I sewed a dress for my daughter’s school party using my late wife’s silk scarves – a woman in the middle of the room mocked me.

I sewed a dress for my daughter’s preschool graduation using my late wife’s silk scarves — and a mocking comment in the school hall changed everything.

I lost my wife two years ago.

Sometimes I feel that life is divided into two parts: before and after that day.

Her name was Jenna. She was the kind of person who could make the most ordinary days special. She would hum in the kitchen while preparing dinner, laugh at the simplest jokes, and turn any old walk into a little adventure.

We had plans. Simple, family plans.

We were arguing about what color to paint the kitchen cabinets. She wanted blue, and I insisted on white. At the time, it seemed like the most important problem in the world.

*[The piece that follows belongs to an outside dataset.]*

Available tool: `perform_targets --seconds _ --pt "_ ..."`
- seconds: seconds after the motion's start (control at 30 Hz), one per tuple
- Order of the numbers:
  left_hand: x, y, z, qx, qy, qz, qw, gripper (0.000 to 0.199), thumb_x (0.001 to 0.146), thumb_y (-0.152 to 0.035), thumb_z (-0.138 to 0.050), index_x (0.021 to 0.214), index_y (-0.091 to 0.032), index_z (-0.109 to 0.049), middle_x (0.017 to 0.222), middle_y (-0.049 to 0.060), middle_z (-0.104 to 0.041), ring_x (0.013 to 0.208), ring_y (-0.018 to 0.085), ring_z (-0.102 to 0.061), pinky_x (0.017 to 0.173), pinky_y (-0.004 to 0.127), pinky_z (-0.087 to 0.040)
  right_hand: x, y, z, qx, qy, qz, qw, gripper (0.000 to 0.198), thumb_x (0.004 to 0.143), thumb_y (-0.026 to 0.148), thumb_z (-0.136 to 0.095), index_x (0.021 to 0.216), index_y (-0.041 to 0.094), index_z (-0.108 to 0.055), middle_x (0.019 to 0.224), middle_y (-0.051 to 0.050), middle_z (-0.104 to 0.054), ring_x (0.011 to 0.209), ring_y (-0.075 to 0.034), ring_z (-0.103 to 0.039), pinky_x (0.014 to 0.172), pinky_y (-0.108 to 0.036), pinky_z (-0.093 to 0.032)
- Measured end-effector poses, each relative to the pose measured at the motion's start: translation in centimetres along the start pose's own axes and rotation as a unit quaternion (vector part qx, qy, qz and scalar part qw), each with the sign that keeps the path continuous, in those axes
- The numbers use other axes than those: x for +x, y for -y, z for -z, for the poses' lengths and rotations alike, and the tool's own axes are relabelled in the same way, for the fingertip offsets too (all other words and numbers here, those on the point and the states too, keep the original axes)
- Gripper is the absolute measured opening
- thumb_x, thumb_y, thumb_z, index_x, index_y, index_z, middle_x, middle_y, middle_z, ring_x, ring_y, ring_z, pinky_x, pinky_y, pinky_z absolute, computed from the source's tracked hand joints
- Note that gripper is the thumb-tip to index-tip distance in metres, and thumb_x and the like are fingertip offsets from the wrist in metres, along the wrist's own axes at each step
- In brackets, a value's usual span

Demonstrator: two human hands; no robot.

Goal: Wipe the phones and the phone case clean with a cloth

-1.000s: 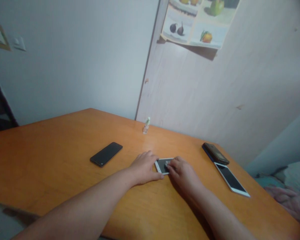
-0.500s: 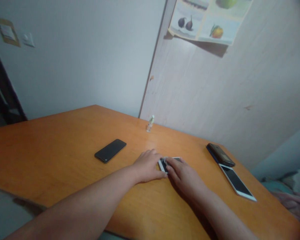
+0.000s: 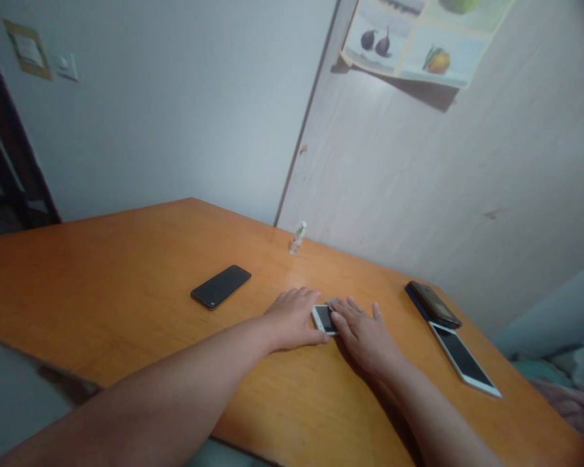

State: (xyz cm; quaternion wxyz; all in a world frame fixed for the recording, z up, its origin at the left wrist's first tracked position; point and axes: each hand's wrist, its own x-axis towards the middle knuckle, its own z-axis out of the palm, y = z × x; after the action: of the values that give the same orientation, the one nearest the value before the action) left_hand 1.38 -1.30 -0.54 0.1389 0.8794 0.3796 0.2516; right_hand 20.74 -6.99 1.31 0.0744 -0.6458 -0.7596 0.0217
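Note:
A small white phone (image 3: 326, 319) with a dark screen lies face up on the wooden table. My left hand (image 3: 296, 319) rests at its left end, closed on it with the thumb at the near edge and the fingers at the far edge. Over the right part of the screen is my right hand (image 3: 365, 331), pressing down with thumb and forefinger while its other fingers spread outward. A bit of a small pale wipe (image 3: 331, 302) shows at these fingertips; most of it is hidden under them. The right end of the phone is covered by this hand.
To the left lies a black phone (image 3: 221, 287). A small clear bottle (image 3: 298, 238) stands near the wall. On the right a dark wallet-like case (image 3: 433, 303) lies beside a larger white phone (image 3: 464, 358). The wooden table (image 3: 126, 259) ends at a near edge below my left forearm.
My right hand has shifted slightly on the phone's screen, its outer fingers spreading and more of the screen showing. My left hand keeps its hold. The whole view has shifted a little.

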Motion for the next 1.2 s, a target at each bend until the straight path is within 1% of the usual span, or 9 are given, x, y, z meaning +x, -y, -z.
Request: perform_targets --seconds 0.23,0.37,0.47,0.53,0.67,0.73,0.9,0.97,1.2 --pt "0.0 0.2 -0.3 -0.004 0.001 -0.009 1.0 0.074 0.076 -0.051 -0.067 0.138 -0.02 -0.042 0.135 0.012 -0.057 0.121 0.031 -0.055 0.101 0.042 -0.044 -0.3 1.6 0.2 0.028 0.035 0.092 0.995 0.057 0.104 0.05 -0.02 0.151 0.025 -0.04 0.157 -0.007 -0.036 0.148 -0.026 -0.026 0.118 -0.064 -0.003" --pt "0.0 0.4 -0.1 0.001 0.007 -0.012 1.0 0.085 0.07 -0.064 -0.071 0.138 -0.02 -0.044 0.134 0.013 -0.057 0.122 0.033 -0.054 0.101 0.044 -0.044 -0.1 -0.4 0.2 -0.035 0.019 0.0 0.999 0.055 0.104 0.047 -0.023 0.146 0.022 -0.046 0.154 -0.009 -0.042 0.146 -0.03 -0.03 0.116 -0.069 -0.004" --pt "0.1 0.3 0.1 0.012 0.018 -0.012 1.0 0.078 0.068 -0.065 -0.073 0.129 -0.02 -0.052 0.126 0.012 -0.06 0.116 0.032 -0.057 0.097 0.043 -0.046 -0.3 -1.8 0.2 -0.074 -0.003 -0.055 0.996 0.054 0.104 0.043 -0.027 0.145 0.016 -0.047 0.152 -0.013 -0.044 0.144 -0.033 -0.035 0.115 -0.071 -0.007" --pt "0.1 0.2 0.3 0.019 0.023 -0.011 0.999 0.07 0.069 -0.065 -0.072 0.121 -0.021 -0.059 0.119 0.011 -0.062 0.11 0.032 -0.059 0.094 0.043 -0.047 -0.7 -1.4 0.3 -0.066 0.002 -0.027 0.997 0.055 0.103 0.043 -0.028 0.147 0.015 -0.045 0.152 -0.014 -0.043 0.144 -0.032 -0.035 0.117 -0.067 -0.009" --pt "0.0 0.1 0.6 0.019 0.031 -0.018 0.999 0.055 0.075 -0.064 -0.066 0.111 -0.023 -0.065 0.11 0.009 -0.062 0.102 0.03 -0.061 0.086 0.041 -0.049 -1.6 1.2 0.9 0.005 0.042 0.108 0.993 0.055 0.104 0.047 -0.026 0.152 0.022 -0.038 0.156 -0.008 -0.037 0.147 -0.024 -0.03 0.121 -0.057 -0.012" --pt "0.0 0.2 0.6 0.015 0.031 -0.021 0.999 0.053 0.076 -0.064 -0.065 0.11 -0.024 -0.066 0.108 0.009 -0.062 0.101 0.029 -0.06 0.084 0.039 -0.049 -1.7 1.4 1.2 0.024 0.052 0.135 0.989 0.054 0.104 0.047 -0.026 0.152 0.025 -0.037 0.157 -0.006 -0.036 0.147 -0.023 -0.029 0.122 -0.055 -0.012" --pt "0.1 0.4 0.3 0.013 0.025 -0.02 0.999 0.061 0.069 -0.068 -0.071 0.112 -0.024 -0.066 0.109 0.008 -0.061 0.102 0.029 -0.059 0.084 0.039 -0.048 -1.7 -1.7 1.4 -0.03 0.028 0.014 0.999 0.052 0.103 0.041 -0.031 0.146 0.018 -0.048 0.149 -0.014 -0.047 0.142 -0.029 -0.038 0.119 -0.064 -0.013" --pt "0.1 0.4 0.3 0.015 0.024 -0.018 0.999 0.062 0.068 -0.067 -0.072 0.112 -0.024 -0.066 0.109 0.009 -0.061 0.102 0.03 -0.059 0.086 0.04 -0.048 -1.8 -2.2 1.5 -0.039 0.021 -0.004 0.999 0.051 0.102 0.04 -0.034 0.144 0.016 -0.05 0.147 -0.016 -0.05 0.14 -0.03 -0.041 0.118 -0.064 -0.016" --pt "0.0 0.1 0.8 0.009 0.035 -0.011 0.999 0.06 0.072 -0.068 -0.068 0.111 -0.023 -0.066 0.109 0.009 -0.061 0.103 0.029 -0.059 0.086 0.039 -0.048 -2.8 0.7 2.6 0.046 0.057 0.129 0.989 0.048 0.102 0.046 -0.035 0.142 0.025 -0.053 0.148 -0.008 -0.05 0.14 -0.025 -0.042 0.117 -0.048 -0.031"
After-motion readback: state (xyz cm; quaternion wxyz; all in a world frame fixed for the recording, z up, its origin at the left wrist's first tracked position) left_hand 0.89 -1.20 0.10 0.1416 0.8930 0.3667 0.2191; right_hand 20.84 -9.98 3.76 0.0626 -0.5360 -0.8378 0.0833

And then everything changed.

The disease came suddenly and gave us no time to prepare.

A few months later, he was sitting at night by her hospital bed, listening to the monotonous sound of medical equipment and holding her hand, hoping for a miracle.

But the miracle did not happen.

After his death, the house seemed too quiet.

Everything reminded me of her: the mug she liked to drink tea from, her scarf hanging on the coat rack, her favorite song that just happened to be on the playlist.
Sometimes I caught myself waiting to hear her footsteps in the hallway.

But what I feared most was one thing: to break down. Because I had Melissa.

When Jenna died, our daughter was only four years old.

She’s six now and growing up to be an incredibly kind and joyful little girl. Sometimes she smiles exactly like her mother, and in those moments, my heart fills with both joy and sorrow.